What to work on =
Using the listing below, copy exactly the lines from the one containing "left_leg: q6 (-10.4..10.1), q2" to the one containing "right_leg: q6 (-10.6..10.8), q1", both lines included, and no others.
··········
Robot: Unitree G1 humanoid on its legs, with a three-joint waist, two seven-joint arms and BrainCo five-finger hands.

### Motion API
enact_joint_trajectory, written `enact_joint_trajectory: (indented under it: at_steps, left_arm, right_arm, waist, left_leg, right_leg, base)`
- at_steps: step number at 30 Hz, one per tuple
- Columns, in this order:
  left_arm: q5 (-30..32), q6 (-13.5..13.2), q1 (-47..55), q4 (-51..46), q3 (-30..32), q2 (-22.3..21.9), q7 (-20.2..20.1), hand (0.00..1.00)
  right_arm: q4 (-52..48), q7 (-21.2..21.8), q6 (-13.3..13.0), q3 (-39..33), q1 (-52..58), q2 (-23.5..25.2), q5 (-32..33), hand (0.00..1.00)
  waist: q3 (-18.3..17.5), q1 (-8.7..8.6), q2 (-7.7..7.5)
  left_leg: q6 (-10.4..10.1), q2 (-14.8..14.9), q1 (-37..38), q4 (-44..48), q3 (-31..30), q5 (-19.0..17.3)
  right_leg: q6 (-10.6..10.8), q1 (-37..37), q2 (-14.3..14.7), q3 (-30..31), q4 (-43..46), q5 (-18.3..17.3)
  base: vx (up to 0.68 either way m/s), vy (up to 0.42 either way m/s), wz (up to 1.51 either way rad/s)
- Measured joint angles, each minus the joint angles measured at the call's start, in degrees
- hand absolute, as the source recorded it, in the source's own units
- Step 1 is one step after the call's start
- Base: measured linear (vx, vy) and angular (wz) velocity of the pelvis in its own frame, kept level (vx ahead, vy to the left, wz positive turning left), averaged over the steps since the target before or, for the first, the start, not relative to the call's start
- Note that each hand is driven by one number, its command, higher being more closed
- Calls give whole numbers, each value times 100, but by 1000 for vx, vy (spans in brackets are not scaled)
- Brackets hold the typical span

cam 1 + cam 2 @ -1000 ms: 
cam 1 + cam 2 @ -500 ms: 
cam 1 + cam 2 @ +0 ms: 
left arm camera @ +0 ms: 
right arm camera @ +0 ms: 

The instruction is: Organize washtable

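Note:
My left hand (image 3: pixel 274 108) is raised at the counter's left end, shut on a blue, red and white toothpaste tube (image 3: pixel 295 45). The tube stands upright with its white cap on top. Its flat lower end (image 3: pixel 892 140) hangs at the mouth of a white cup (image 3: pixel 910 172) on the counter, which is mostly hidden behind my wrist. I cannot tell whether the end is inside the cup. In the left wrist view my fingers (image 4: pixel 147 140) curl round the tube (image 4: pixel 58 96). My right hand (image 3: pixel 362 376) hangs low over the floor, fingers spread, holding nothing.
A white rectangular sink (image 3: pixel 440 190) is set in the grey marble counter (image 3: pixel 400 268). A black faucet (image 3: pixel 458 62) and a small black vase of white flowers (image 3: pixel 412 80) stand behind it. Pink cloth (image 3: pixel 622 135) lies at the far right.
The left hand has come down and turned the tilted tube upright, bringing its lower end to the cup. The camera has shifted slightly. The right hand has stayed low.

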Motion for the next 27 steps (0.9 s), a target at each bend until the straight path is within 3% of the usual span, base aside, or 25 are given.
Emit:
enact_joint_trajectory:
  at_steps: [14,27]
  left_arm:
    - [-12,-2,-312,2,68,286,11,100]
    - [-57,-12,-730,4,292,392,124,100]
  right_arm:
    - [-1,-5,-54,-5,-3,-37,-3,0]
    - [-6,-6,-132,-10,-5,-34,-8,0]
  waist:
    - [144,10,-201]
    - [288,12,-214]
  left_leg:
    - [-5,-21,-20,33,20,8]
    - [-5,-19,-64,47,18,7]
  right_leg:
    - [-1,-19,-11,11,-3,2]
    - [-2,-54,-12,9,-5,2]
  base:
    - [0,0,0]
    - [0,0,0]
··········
Task answer =
  left_leg: q6 (-10.4..10.1), q2 (-14.8..14.9), q1 (-37..38), q4 (-44..48), q3 (-31..30), q5 (-19.0..17.3)
  right_leg: q6 (-10.6..10.8), q1 (-37..37), q2 (-14.3..14.7), q3 (-30..31), q4 (-43..46), q5 (-18.3..17.3)

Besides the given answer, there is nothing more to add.